Traditional therapy has been surgical microdecompression and removal of the symptomatic synovial cyst. Surgery by removal of the compression on the adjacent structure works well for pain relief. However, surgery alone does not address the facet degeneration or spondylolisthesis (if present). If spondylolisthesis is present, surgical fusion to address the slip may be indicated. In the Mayo Clinic experience (involving 194 patients), 91% of the patients had good pain relief, and 84% experienced improvement in motor deficits. However, complications included 4 patients subsequently requiring fusion because of spondylolisthesis that developed after laminectomy, cerebrospinal fluid leak (in 3 patients), discitis (1 patient), epidural hematoma (1 patient), seroma (1 patient), deep vein thrombosis (1 patient), and a death caused by cardiac arrhythmia.
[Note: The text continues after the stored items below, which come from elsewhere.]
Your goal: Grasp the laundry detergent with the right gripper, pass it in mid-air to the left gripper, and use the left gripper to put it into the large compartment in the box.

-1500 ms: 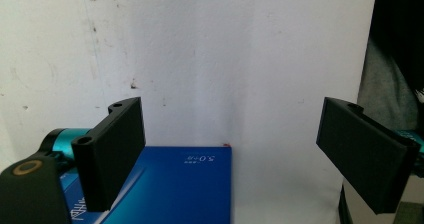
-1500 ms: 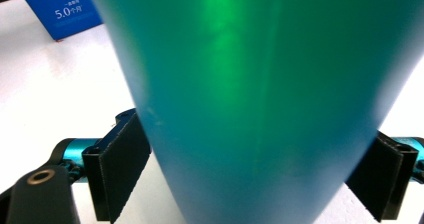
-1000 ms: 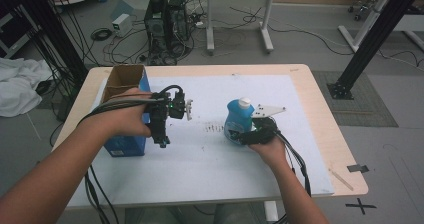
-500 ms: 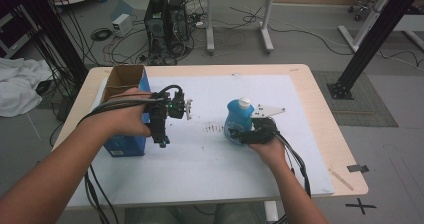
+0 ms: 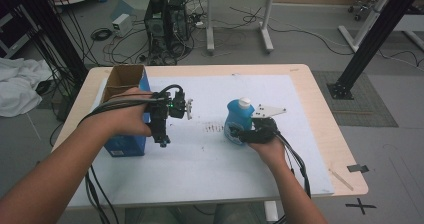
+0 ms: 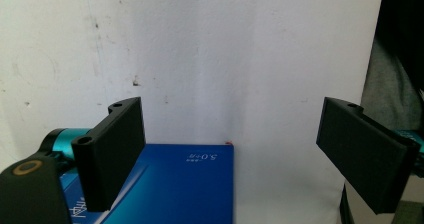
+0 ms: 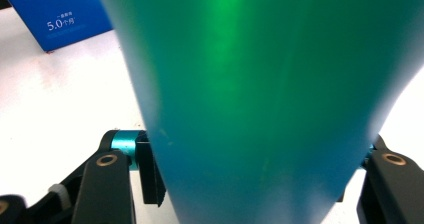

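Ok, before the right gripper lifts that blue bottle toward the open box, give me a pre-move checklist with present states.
1. Right gripper shut on the blue plastic bottle with a white cap: ok, jaws flank its body.
2. Bottle upright on the white table cover: ok.
3. Cap seated tight: cannot tell.
4. Blue cardboard box open at the top: ok.
5. Left gripper open and holding nothing: ok.
6. Path to the box clear: not ok, the left gripper hangs between bottle and box.
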A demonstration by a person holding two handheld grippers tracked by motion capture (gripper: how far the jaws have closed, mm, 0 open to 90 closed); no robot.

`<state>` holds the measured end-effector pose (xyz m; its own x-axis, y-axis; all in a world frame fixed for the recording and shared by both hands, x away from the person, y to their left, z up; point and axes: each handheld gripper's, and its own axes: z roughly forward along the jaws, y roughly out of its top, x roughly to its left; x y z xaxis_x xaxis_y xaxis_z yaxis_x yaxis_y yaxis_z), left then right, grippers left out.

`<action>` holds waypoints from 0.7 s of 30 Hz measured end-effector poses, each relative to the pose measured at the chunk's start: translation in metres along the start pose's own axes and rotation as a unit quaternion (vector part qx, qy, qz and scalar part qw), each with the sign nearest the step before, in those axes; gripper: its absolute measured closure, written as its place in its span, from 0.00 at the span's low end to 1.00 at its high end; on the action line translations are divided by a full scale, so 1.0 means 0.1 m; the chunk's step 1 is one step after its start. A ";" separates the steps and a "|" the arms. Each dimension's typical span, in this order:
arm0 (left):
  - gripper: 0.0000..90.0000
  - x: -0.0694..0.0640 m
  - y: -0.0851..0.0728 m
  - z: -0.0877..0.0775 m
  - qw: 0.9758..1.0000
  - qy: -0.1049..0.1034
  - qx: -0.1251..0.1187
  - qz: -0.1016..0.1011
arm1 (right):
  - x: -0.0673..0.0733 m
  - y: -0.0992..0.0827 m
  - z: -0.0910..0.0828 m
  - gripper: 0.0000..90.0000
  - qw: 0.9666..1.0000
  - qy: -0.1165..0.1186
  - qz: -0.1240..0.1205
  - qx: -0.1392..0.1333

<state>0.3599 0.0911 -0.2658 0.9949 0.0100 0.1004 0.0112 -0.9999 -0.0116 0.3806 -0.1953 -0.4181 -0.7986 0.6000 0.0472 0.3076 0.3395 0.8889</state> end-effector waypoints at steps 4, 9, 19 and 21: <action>0.14 0.00 0.00 0.00 1.000 -0.002 -0.001 0.001 | -0.01 0.00 0.00 0.44 1.000 -0.002 -0.009 0.003; 0.14 0.00 0.00 0.01 1.000 -0.002 0.003 -0.001 | 0.00 0.00 0.00 0.46 1.000 -0.009 -0.005 0.001; 0.14 0.01 0.02 0.00 1.000 -0.004 -0.005 0.001 | 0.02 0.00 -0.01 0.50 1.000 -0.008 -0.011 0.000; 0.14 0.01 0.03 -0.01 1.000 -0.001 -0.003 0.000 | 0.02 0.01 -0.02 0.50 1.000 -0.004 -0.012 -0.004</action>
<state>0.3611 0.0882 -0.2646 0.9952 0.0095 0.0979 0.0102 -0.9999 -0.0064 0.3784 -0.1953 -0.4160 -0.8021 0.5968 0.0218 0.2838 0.3487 0.8932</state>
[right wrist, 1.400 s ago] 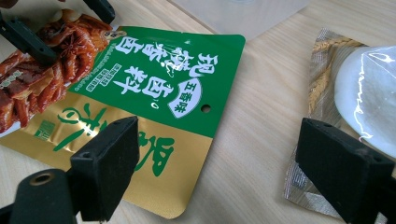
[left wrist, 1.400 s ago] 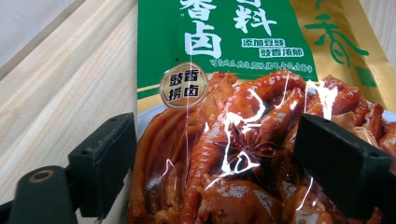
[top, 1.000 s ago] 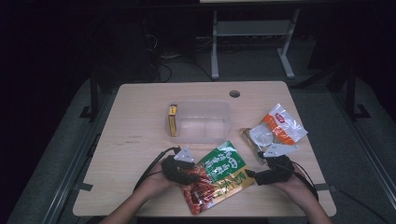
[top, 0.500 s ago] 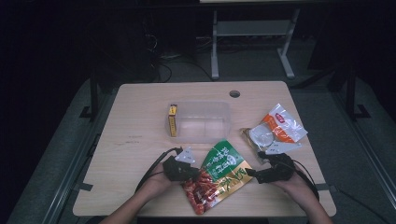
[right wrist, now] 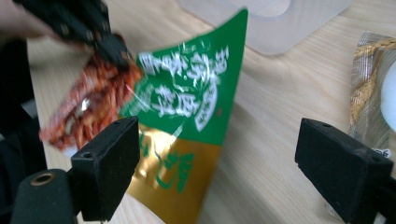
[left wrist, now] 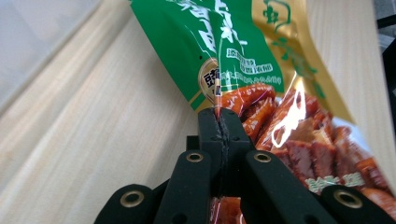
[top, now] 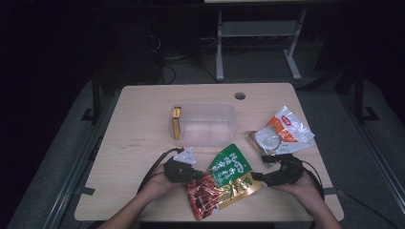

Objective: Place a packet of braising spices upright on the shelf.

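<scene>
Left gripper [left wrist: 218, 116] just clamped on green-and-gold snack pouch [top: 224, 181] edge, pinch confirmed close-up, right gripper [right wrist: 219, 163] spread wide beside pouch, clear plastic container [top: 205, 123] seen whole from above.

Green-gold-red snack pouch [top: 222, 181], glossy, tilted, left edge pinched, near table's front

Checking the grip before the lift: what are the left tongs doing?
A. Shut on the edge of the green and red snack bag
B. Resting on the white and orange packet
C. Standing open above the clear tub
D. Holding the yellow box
A: in the left gripper view the left tongs pinch the edge of the snack bag, jaws together.
</scene>
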The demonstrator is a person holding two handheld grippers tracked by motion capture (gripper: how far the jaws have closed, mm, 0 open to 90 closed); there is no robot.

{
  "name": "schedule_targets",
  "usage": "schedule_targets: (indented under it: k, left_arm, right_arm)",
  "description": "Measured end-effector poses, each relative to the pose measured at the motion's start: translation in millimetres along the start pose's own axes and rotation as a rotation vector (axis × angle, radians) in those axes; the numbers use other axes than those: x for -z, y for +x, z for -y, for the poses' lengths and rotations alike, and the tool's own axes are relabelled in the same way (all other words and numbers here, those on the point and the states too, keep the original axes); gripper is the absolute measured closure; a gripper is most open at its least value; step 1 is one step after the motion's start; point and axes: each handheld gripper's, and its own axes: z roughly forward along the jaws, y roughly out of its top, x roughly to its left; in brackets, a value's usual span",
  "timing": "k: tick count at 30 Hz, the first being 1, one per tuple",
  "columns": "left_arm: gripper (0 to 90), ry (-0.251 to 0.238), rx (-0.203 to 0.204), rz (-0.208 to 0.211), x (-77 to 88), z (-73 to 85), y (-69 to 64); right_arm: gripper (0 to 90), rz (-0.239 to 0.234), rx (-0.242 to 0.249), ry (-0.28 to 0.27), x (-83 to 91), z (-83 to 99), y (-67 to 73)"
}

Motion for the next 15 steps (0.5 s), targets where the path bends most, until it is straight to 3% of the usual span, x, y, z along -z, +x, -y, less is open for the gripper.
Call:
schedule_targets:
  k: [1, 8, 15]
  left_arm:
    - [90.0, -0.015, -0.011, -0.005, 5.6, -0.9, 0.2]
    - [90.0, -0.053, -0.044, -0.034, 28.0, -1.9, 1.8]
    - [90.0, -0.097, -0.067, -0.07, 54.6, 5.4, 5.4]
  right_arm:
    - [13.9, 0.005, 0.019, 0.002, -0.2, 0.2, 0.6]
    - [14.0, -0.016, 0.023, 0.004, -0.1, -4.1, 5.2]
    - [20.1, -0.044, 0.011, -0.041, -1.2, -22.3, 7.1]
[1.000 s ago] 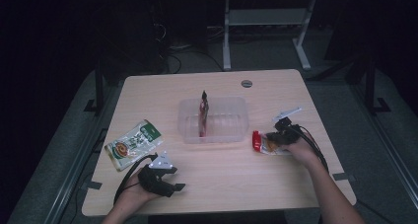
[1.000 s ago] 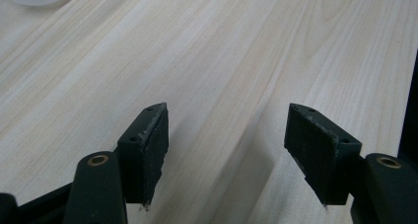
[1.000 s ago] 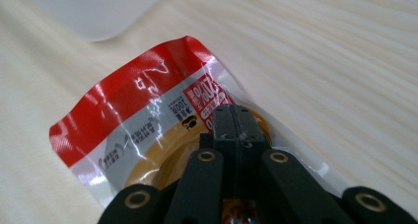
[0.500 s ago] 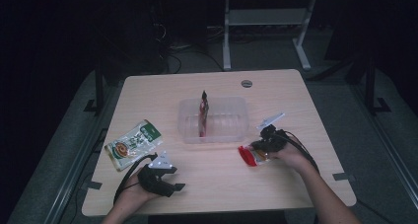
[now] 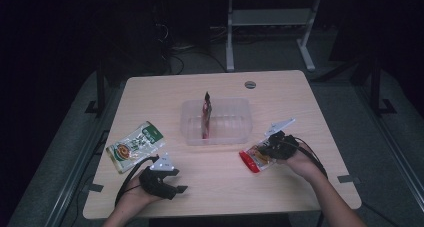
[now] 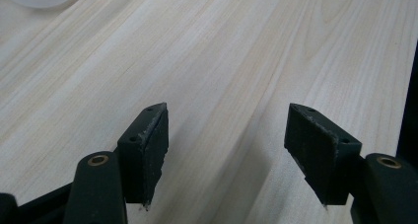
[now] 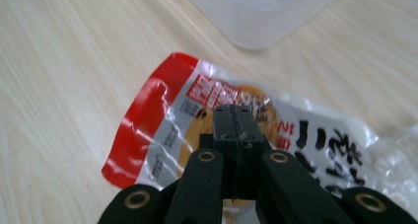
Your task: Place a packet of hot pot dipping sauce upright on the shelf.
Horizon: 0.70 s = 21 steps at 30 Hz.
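Glossy plastic packet [image 7: 236, 115], matt, seemingly wooden table [image 5: 165, 92]

In the right gripper view, the closed jaws cover the middle of the red-edged snack packet [image 7: 162, 120], and the clear tub [image 7: 261, 12] beyond the packet is cut off by the top edge. The packet's print is too blurred to read.

red-edged snack packet [image 7: 162, 120], green-labelled packet [image 5: 135, 146], black fingers [image 6: 148, 145]
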Tool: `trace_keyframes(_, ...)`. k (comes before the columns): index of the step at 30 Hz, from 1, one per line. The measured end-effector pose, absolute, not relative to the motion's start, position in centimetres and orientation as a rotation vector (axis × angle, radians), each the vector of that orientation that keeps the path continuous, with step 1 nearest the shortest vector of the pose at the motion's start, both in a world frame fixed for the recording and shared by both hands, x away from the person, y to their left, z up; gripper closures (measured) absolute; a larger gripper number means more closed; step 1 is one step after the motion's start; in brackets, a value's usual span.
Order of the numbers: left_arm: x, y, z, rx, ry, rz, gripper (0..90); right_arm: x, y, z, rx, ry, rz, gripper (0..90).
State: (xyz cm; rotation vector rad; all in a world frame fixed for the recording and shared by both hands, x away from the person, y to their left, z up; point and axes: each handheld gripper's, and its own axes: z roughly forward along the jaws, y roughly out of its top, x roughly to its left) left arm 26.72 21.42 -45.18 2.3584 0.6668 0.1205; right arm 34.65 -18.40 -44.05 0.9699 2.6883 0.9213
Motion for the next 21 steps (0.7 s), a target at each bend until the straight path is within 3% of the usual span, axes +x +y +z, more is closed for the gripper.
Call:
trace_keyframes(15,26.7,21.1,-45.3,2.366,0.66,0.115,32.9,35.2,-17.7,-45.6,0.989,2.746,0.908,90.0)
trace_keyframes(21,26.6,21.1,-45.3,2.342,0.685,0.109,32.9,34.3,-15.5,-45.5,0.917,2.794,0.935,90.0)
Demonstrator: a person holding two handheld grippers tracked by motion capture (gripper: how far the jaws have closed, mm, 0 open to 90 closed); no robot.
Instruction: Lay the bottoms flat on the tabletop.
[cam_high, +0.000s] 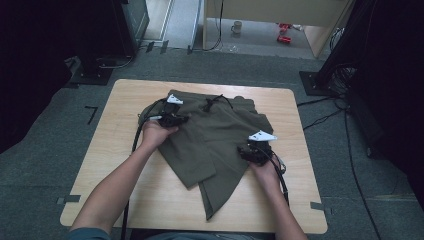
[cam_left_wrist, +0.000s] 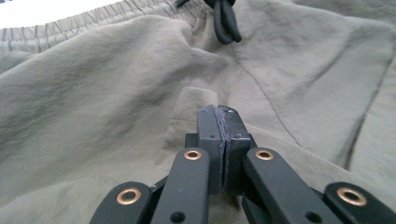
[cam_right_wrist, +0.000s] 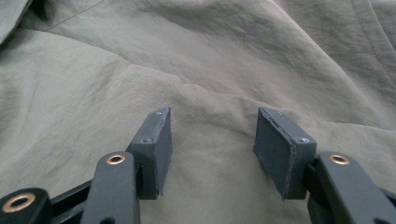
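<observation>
An olive-green pair of shorts (cam_high: 215, 140) lies crumpled across the middle of the wooden table (cam_high: 110, 150), its black drawstring (cam_high: 212, 102) at the far edge. My left gripper (cam_high: 182, 119) is at the garment's left part, shut on a small raised fold of the fabric (cam_left_wrist: 194, 100); the pads (cam_left_wrist: 208, 126) press flat together. The elastic waistband (cam_left_wrist: 70, 25) and the drawstring (cam_left_wrist: 226, 23) lie beyond it. My right gripper (cam_high: 245, 152) rests at the garment's right edge, open, with flat cloth (cam_right_wrist: 210, 70) between and under its pads (cam_right_wrist: 156, 140).
Bare tabletop surrounds the garment at the left, right and near sides. Past the table, on the floor, stand a mug (cam_high: 236, 27) and red items (cam_high: 284, 32). Dark stands and cables (cam_high: 325, 117) flank the table.
</observation>
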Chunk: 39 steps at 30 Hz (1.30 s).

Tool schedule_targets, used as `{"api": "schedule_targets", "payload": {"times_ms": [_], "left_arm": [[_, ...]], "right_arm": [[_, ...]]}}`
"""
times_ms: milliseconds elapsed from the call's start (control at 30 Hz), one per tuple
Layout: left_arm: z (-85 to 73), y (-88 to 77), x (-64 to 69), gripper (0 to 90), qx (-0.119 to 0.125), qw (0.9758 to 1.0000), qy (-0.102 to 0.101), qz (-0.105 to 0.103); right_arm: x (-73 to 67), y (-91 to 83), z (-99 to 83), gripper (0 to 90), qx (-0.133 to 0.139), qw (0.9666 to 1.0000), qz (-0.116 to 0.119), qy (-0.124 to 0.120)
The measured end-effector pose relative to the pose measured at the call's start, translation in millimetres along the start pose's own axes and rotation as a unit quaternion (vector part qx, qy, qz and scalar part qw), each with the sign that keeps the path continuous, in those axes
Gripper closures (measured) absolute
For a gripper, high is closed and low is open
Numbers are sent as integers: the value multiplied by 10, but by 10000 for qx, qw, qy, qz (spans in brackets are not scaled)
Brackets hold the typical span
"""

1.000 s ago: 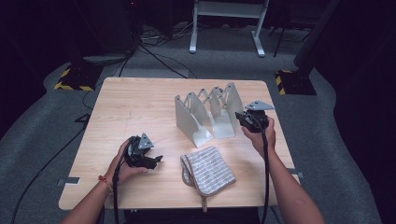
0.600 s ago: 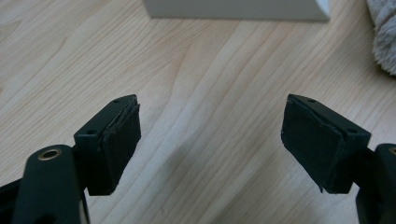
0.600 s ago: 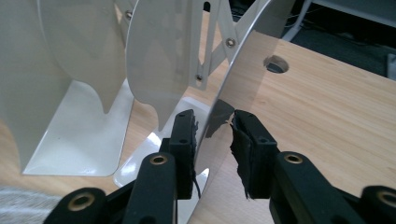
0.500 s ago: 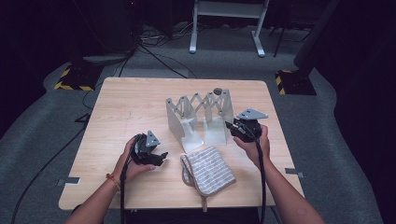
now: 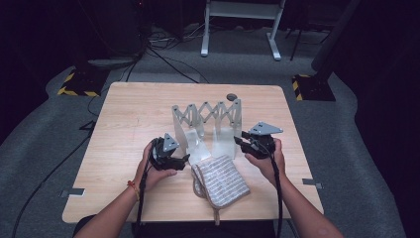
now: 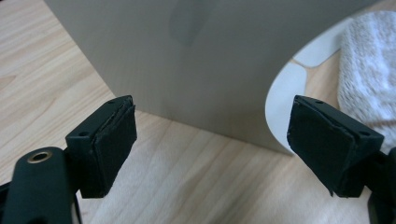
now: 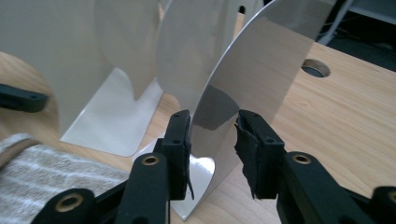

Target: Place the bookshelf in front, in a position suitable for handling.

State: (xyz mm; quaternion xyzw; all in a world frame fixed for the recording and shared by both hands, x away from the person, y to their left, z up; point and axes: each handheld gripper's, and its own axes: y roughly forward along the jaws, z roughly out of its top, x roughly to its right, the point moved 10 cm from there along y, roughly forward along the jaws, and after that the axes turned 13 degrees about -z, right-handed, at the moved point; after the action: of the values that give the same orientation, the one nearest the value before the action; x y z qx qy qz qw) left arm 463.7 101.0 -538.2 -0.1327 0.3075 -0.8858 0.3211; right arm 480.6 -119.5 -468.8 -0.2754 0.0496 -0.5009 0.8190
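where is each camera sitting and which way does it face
High view: above the person's side, looking forward and down on the table; both forearms, left gripper, right gripper.
Left gripper view: on that gripper, facing a rack panel; its open jaws.
Right gripper view: along its jaws, which have just been opening, an end panel between them, pads not pressing.
All three share the rack and the cloth.

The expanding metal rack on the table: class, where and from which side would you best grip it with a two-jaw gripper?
Grip the metal rack by an end panel: a thin upright sheet that fits between the jaws. Come level from the near side, pads flat on both faces, as the right gripper straddles it now. The scissor lattice would probably flex.
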Motion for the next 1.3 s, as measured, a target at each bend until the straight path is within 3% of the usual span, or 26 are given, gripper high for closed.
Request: {"api": "schedule_targets", "payload": {"times_ms": [100, 233, 333, 700, 867, 1000, 1167, 1267, 1300], "left_arm": [[7, 61, -62, 177, -112, 9995, 8, 296], [43, 82, -134, 160, -57, 9994, -143, 312], [39, 61, -175, 160, -48, 9992, -103, 384], [-44, -148, -488, 161, -46, 9968, -129, 784], [-109, -246, -629, 162, -49, 9970, -311, 706], [-155, -327, -653, 175, -43, 9977, -246, 623], [-244, -434, -560, 184, -182, 9988, -32, 454], [-336, -528, -477, 181, -316, 9994, -20, 139], [-369, -565, -459, 178, -295, 9995, -5, 103]], "right_arm": [[-11, -17, -4, 658, 38, 9999, -24, -100], [-9, 1, -15, 629, 50, 10000, -6, -70], [-3, 15, -37, 611, 49, 9999, -41, -133], [167, 51, -103, 524, -10, 9997, -242, -7], [268, 37, -132, 504, -28, 9994, -344, 58], [308, -14, -149, 478, 6, 9995, -279, 164], [277, -189, -205, 439, 74, 9998, -88, 151], [233, -329, -250, 421, 125, 9998, 57, 146], [182, -423, -280, 408, 153, 9995, 210, 165]]}}
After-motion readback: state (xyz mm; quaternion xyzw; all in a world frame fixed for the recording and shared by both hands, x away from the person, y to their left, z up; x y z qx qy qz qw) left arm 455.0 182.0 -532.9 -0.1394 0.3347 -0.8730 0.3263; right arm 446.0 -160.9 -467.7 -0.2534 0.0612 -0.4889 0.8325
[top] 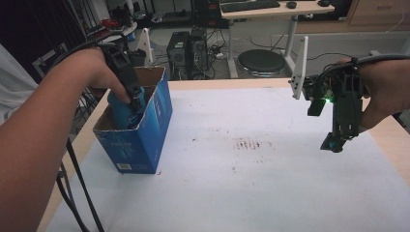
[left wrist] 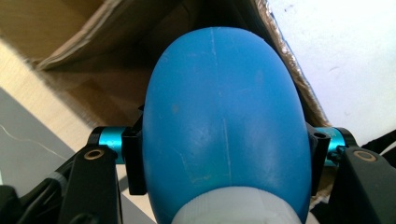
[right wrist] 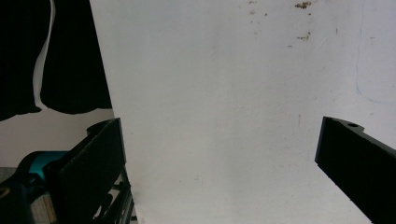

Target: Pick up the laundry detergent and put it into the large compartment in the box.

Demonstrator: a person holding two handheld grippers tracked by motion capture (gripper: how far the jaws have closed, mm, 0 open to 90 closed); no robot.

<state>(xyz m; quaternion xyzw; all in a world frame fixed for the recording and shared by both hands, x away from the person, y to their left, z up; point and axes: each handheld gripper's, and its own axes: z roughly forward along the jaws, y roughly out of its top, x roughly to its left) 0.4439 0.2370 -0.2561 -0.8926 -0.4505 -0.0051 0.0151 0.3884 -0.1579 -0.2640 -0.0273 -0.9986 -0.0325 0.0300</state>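
Gripping a blue bottle [left wrist: 224, 126] with my left tool [top: 134, 99] clamped across its body, I hold it down inside the blue cardboard box [top: 145, 140] on the table [top: 251, 193]. Next, I judge, comes releasing it. My right tool [top: 333, 142] hovers apart, empty.

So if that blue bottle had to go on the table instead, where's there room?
Nearly everywhere: the white table cover lies bare between the blue cardboard box and the right gripper, stains aside. The box is tight, with the left gripper holding the blue bottle inside it.
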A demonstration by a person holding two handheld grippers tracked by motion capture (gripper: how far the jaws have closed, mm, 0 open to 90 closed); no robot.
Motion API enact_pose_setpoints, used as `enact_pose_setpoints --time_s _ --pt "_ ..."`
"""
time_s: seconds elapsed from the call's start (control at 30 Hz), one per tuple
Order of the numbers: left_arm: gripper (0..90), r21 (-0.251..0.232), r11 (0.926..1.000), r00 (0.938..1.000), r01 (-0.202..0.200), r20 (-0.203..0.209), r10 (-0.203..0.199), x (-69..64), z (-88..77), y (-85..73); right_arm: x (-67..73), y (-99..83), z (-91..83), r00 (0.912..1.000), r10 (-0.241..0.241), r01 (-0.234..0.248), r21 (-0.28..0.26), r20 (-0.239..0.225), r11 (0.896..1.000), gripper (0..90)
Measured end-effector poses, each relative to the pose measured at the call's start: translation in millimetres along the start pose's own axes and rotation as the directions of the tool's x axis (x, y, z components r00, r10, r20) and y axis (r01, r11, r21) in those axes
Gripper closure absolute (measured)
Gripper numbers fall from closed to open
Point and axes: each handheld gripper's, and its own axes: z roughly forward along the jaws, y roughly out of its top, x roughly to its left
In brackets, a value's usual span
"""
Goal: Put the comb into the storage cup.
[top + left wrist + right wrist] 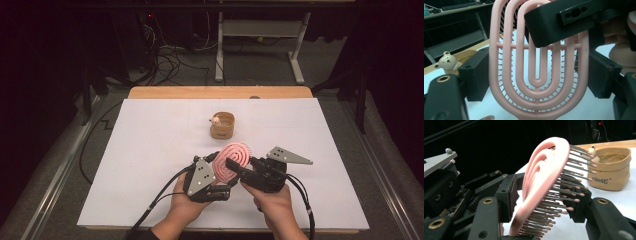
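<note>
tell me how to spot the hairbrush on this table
On the white table, look near the front edge, where two hands bring black grippers together. Between them stands the brush: pink, oval, with looped ribs and thin bristles, unlike the tan cup behind it.

Black left gripper [212,172], black right gripper [239,167], grey three-cornered plates, black cables, brass screw inserts
</note>
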Motion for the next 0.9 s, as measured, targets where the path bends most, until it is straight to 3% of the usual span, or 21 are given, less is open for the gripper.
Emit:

Percutaneous facet or cyst injection (without cyst distension or rupture) has been reportedly successful in some patients, but the recurrence of symptoms is high. In a long-term follow-up, it was seen that the condition of approximately only one-third of the patients improved. Most patients had poor outcomes, and more than half of them went on to undergo surgery.
Percutaneous injection of the synovial cyst with attempts at rupture or overdistension has also been reported in various articles. In each of these articles, there is improved outcome compared with using an injection alone. Two studies respectively report 75% and 72% long-term good outcomes with injection. Some patients had recurrence of pain and went on to have a second attempt at cyst rupture. The least encouraging study reported that approximately 50% of patients in their series had long-term benefits. This number is an improvement when compared with using an injection alone, with these patients avoiding surgery. The patients treated with injection and cyst rupture and who improved had long-term outcomes similar to patients who had surgery. As reported in the Mayo Clinic experience, surgery was not without notable complication. This risk seems to be averted in the percutaneous group making a first attempt at cyst rupture a reasonable, less invasive choice.
This procedure is performed with the patient in the prone position. The patient’s skin is prepared with a sterile solution. Because the procedure is often transiently painful (during cyst distension), conscious sedation is commonly used. This sedation is preceded by a preoperative workup and perioperative monitoring. Preoperative antibiotics may also be administered; usually, 1 g of Ancef is given intravenously.
Image guidance for this procedure can be obtained with either fluoroscopy or CT. Fluoroscopy gives real-time visualization of needle placement but is problematic because the cyst can usually not be visualized directly. However, contrast injection into the facet joint (that the cyst communicates with) usually opacifies the cyst. One can then directly stick the needle into the cyst (via an interlaminar approach) or attempt distension and rupture by injecting into the facet joint directly. Direct puncture of the cyst seems to have a greater likelihood of creating enough pressure to rupture the cyst, but both techniques have been successful.
CT guidance, like fluoroscopy, has its advantages and disadvantages. Contrast resolution is better with CT, frequently allowing the cyst to be seen before direct injection ( Fig. 4 ). Needle placement into the facet joint is also facilitated because the 3-dimensional contour of the facet joint is better demonstrated with CT. The cyst can be accessed via injection into the facet joint itself ( Fig. 5 ). Direct puncture of the cyst via an interlaminar approach can also be accomplished with CT ( Figs. 6 and 7 ), but the gantry angle required to allow this approach may be problematic. This latter problem has been minimized with the use of CT fluoroscopy.